- TASK DIRECTIONS
Your task is to repeat exactly the lines below between the line holding "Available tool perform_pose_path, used" and the line holding "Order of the", inclusive, and only those.

[[ INFORMATION PROVIDED, beginning ]]

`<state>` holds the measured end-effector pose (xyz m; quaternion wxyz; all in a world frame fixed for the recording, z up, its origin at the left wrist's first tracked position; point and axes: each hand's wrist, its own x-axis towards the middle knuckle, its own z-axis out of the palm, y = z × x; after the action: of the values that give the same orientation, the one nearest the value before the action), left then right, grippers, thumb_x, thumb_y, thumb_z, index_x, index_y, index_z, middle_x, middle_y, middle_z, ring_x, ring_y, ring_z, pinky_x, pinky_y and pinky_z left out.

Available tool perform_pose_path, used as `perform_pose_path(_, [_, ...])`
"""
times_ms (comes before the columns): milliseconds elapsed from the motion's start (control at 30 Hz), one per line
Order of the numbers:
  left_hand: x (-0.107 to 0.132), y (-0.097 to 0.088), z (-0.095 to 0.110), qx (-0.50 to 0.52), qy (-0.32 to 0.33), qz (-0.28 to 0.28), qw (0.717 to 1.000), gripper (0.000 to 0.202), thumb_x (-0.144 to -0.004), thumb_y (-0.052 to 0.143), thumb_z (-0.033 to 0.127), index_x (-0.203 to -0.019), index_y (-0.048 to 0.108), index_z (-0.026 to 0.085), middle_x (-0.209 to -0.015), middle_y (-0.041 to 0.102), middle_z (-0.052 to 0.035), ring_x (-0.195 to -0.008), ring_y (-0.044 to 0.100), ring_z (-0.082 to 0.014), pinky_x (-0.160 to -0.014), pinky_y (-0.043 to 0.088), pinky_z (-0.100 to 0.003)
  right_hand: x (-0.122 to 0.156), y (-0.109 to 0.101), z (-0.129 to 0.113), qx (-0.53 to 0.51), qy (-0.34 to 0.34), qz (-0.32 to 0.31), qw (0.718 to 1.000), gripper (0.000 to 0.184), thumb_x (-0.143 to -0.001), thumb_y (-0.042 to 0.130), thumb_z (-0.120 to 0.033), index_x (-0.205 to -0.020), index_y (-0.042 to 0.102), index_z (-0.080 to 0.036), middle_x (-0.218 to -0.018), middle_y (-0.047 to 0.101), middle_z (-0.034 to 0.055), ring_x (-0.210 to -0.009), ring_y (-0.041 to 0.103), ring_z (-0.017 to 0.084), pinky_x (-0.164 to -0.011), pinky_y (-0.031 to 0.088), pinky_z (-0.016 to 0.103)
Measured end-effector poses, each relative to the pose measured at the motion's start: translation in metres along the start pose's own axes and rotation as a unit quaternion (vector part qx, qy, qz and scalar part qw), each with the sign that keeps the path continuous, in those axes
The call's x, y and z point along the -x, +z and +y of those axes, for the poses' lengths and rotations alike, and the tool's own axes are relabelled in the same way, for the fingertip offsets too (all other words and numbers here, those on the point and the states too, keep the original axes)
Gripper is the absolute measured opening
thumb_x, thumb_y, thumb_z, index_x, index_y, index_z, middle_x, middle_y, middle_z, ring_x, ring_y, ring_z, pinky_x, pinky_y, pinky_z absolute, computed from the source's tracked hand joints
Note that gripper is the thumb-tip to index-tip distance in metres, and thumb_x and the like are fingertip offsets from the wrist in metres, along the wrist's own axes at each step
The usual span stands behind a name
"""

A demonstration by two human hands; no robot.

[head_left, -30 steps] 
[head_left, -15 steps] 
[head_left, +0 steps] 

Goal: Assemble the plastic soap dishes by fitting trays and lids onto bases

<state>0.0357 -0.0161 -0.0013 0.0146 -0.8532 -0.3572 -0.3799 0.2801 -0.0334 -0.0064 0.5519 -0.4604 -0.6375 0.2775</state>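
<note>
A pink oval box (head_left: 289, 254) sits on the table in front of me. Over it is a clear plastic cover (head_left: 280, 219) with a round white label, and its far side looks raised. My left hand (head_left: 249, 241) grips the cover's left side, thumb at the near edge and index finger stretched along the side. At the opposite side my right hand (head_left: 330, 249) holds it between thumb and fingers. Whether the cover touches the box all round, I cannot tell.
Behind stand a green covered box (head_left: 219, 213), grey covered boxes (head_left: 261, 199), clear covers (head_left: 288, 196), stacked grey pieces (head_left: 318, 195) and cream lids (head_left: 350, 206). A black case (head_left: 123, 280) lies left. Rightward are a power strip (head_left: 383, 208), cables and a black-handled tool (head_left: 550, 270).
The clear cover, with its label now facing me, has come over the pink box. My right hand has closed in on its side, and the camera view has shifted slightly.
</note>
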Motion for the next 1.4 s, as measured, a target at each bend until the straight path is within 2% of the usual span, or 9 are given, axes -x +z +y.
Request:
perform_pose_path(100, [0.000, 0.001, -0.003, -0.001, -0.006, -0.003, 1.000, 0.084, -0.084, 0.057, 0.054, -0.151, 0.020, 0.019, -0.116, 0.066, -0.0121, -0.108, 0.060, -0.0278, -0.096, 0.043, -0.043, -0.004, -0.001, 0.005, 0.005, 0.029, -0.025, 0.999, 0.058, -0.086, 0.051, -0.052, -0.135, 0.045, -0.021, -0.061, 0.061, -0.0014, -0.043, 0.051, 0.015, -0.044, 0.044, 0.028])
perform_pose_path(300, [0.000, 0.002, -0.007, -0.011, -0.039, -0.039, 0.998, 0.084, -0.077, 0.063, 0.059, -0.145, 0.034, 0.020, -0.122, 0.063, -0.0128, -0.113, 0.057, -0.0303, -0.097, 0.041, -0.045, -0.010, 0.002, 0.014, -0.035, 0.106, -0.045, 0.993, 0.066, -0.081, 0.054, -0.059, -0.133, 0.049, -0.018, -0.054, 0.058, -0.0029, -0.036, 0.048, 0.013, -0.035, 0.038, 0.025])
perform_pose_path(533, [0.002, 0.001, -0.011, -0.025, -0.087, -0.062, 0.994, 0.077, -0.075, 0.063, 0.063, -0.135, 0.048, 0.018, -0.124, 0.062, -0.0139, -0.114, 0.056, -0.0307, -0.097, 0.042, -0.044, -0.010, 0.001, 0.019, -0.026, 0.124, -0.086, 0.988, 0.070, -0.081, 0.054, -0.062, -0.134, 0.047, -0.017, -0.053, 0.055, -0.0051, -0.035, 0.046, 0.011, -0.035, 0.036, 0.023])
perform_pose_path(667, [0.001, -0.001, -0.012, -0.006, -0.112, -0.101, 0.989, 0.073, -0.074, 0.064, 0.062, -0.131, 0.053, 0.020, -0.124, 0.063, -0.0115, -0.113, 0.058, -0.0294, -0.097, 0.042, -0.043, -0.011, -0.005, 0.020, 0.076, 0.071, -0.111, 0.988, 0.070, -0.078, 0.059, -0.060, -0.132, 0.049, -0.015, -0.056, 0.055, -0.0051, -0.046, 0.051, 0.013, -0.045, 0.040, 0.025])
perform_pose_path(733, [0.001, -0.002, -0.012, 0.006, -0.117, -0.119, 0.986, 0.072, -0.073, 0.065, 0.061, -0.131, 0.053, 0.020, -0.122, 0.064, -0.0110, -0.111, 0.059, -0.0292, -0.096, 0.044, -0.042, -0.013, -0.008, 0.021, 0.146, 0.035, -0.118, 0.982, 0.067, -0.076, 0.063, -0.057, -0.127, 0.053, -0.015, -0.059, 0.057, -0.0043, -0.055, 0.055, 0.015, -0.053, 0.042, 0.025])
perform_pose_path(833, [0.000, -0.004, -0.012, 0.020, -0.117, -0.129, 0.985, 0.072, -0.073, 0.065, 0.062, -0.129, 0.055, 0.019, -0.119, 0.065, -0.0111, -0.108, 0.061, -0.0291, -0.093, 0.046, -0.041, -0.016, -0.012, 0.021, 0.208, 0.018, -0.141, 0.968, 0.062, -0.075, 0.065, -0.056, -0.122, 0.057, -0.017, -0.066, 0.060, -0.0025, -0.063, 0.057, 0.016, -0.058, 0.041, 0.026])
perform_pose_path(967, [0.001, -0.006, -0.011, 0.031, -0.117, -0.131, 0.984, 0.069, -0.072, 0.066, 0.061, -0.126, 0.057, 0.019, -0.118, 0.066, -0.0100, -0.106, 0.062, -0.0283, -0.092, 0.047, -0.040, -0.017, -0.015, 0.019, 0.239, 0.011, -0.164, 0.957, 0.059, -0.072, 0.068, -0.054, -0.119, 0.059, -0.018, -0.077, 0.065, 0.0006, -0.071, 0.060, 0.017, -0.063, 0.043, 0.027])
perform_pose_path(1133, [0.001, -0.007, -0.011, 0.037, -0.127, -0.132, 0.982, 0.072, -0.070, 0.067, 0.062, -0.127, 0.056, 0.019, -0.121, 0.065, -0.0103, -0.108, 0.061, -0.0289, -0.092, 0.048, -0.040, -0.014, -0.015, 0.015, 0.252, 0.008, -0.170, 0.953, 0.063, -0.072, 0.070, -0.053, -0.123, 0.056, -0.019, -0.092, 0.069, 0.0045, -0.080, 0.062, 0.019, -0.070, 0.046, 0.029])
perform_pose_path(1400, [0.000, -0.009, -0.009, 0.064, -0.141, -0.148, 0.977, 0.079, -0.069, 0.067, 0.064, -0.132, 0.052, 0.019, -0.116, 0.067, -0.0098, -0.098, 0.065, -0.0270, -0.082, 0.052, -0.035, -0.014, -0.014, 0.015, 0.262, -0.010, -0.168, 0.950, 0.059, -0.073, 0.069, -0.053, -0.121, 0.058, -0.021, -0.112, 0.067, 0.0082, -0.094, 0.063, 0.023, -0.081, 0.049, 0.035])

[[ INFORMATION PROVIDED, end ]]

- WRITTEN SOLUTION
Available tool perform_pose_path, used as `perform_pose_path(_, [_, ...])`
"""
times_ms (comes before the columns): milliseconds elapsed from the motion's start (control at 30 Hz), one per line
Order of the numbers:

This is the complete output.